Now that we know the pricing for the new Incredi-Pass replacement for the Platinum AP, I’ve massaged my pre-purchase sheet a little.
In the previous version there was a little bit of an error in calculating the averages over time - not sure why it didn’t occur to me, but in the table where I recorded the AP increases if there were more than one increase in a year I listed them both on their own line,
For example, in 2018 there were two increases: 9.0% in February and 5.3% in October, for a total of 14.3% for the year. However, my summary table just ran a simple average of all the values instead of accounting for multiple smaller values. *headslap *
When I combine them to make a more apples to apples annual tally, that juiced up the average increases.
So, right now here is what the annual pass increases look like over various amounts of time:
As I wrote up my blog post on the idea, I tried to be conservative on my guesstimate of Disney’s annual increases moving forward, as well as generous on the income that could have been earned by keeping the money in savings until later. When making the case for this idea of buying APs now to save money later, I didn’t want to oversell the possible savings amount. Boy, did I not oversell it.
I used 6% as a middle value for annual increases - you can see from that table I no longer think that was a good estimate.
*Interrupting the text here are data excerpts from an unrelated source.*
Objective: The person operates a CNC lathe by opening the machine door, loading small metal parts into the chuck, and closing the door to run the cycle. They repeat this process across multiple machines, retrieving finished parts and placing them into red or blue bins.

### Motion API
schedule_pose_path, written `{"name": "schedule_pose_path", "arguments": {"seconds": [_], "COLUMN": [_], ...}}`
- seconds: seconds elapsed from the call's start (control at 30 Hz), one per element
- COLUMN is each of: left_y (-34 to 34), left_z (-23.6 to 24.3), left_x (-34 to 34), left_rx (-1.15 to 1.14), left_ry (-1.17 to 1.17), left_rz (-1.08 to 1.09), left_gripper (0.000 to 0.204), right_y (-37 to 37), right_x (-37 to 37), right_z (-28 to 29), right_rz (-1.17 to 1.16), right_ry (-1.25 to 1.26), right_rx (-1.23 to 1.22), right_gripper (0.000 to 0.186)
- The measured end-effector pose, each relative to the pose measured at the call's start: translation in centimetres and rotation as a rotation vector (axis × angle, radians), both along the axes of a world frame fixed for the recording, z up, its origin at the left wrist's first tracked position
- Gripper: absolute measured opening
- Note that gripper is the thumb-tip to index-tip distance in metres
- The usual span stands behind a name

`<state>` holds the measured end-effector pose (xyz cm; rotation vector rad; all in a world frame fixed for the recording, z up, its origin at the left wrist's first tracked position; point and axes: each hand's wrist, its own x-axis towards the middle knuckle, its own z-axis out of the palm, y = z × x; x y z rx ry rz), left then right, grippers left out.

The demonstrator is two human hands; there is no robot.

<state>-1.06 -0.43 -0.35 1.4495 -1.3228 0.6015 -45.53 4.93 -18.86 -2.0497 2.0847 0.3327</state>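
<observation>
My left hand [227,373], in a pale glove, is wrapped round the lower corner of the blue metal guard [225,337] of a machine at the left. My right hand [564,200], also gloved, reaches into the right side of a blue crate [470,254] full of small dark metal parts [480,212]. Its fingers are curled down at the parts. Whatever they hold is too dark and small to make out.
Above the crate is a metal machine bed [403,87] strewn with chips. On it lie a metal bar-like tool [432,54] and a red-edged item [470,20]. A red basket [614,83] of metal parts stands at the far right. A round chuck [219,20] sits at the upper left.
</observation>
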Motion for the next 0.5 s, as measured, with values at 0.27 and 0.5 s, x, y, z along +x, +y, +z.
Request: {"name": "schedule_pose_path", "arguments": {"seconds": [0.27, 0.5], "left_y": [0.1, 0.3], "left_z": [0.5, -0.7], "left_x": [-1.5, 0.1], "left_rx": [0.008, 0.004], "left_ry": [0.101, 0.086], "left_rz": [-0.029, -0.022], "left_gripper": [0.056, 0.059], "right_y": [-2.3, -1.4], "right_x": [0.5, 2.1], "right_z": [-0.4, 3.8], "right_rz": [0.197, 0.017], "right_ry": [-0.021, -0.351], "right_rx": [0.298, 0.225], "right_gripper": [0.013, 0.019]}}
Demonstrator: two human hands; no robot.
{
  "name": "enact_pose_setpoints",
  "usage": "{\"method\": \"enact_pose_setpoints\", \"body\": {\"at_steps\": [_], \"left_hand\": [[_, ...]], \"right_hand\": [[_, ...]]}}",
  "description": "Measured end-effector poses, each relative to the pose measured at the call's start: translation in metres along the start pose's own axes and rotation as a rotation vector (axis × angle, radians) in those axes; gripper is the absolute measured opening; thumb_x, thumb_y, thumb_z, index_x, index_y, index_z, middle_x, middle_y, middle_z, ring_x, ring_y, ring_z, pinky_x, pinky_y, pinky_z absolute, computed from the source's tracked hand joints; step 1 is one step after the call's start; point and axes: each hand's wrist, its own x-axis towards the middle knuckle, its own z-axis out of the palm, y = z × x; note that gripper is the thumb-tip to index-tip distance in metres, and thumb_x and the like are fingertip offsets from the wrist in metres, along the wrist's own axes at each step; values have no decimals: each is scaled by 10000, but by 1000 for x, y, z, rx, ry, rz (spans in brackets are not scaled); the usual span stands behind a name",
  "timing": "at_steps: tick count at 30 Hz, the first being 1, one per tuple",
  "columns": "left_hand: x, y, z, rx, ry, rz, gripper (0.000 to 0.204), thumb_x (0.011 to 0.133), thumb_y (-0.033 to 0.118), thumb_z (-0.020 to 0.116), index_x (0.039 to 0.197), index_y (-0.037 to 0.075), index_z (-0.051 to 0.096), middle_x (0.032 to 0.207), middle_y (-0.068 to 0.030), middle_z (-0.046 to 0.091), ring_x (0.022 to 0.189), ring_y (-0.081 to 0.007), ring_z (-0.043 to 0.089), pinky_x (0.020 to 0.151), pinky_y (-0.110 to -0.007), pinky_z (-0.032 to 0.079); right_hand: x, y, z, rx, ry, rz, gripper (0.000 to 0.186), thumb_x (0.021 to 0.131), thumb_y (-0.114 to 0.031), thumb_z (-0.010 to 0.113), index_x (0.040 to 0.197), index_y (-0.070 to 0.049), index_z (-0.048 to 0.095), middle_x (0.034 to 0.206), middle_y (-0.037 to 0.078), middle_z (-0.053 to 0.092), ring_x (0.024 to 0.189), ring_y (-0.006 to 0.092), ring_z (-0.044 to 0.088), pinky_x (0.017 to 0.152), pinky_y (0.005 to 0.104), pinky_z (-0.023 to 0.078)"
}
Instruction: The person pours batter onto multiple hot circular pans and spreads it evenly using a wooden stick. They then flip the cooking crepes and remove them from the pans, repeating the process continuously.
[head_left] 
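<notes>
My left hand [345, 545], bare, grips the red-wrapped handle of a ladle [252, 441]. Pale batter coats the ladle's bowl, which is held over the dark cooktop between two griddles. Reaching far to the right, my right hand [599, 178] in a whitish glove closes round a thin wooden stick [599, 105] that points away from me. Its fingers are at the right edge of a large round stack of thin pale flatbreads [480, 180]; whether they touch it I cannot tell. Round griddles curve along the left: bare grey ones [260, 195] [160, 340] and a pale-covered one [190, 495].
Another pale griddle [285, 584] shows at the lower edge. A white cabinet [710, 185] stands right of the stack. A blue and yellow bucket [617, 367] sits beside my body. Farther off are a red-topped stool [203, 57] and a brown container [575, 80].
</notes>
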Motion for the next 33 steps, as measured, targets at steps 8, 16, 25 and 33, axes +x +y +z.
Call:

Even the 20 year average is more than 8%!
So, let’s see what happens when I use the new Incredi-Pass cost (adding in the $99 PhotoPass charge to make the current pass more similar to the Platinum Pass) and use a more realistic 10% annual increase moving forward.
But First, A Caveat
Now, just like the stock market, stating an average does not mean that we will see that number this year, or in fact, any year. The average is not the number you experience in a given year, but what you get as time rolls on.
In many estimates, I like to use median values - but the current median for all years is 5.4% and includes a lot of low % from long ago that I don’t think we’ll experience again for awhile (if ever) - unless this whole new Incredi-Pass-Genie-Lightning-Laneification explodes into a mass of pixie dust and churro crumbs and park attendance falls into a hole.
Back to the Programming
So, in the name of my own guesstimation I’m going with an average 10% annual increase moving forward - which is STILL less than the 10 year average. You may think differently, but even if you think it less - I can’t imagine the average will be much less than that at this point.
In my blog I used an example where I purchased 3 annual passes in 2020, the used the first AP in 2022 and the subsequent ones every other year after that. Assuming the old 6% annual increase and generous 1% savings account earnings, my sheet estimated a net savings of $887 when buying the vouchers now as compared to purchasing each AP in the year I used them.
That’s a 22.8% savings of the initial outlay, which is a nice tidy sum.
But, what happens when we purchase this year and use a 10% average annual increase?
Yowza. It estimates we’d save almost an additional $1,000 simoleans.
In fact, even if you are more optimistic and only use an 8% annual increase (which is less than the 20 year average) - the savings STILL go up by $500.
This plan is looking better to me every day. If only my kids didn’t want to go to stoopid college and I had some extra cash lying around.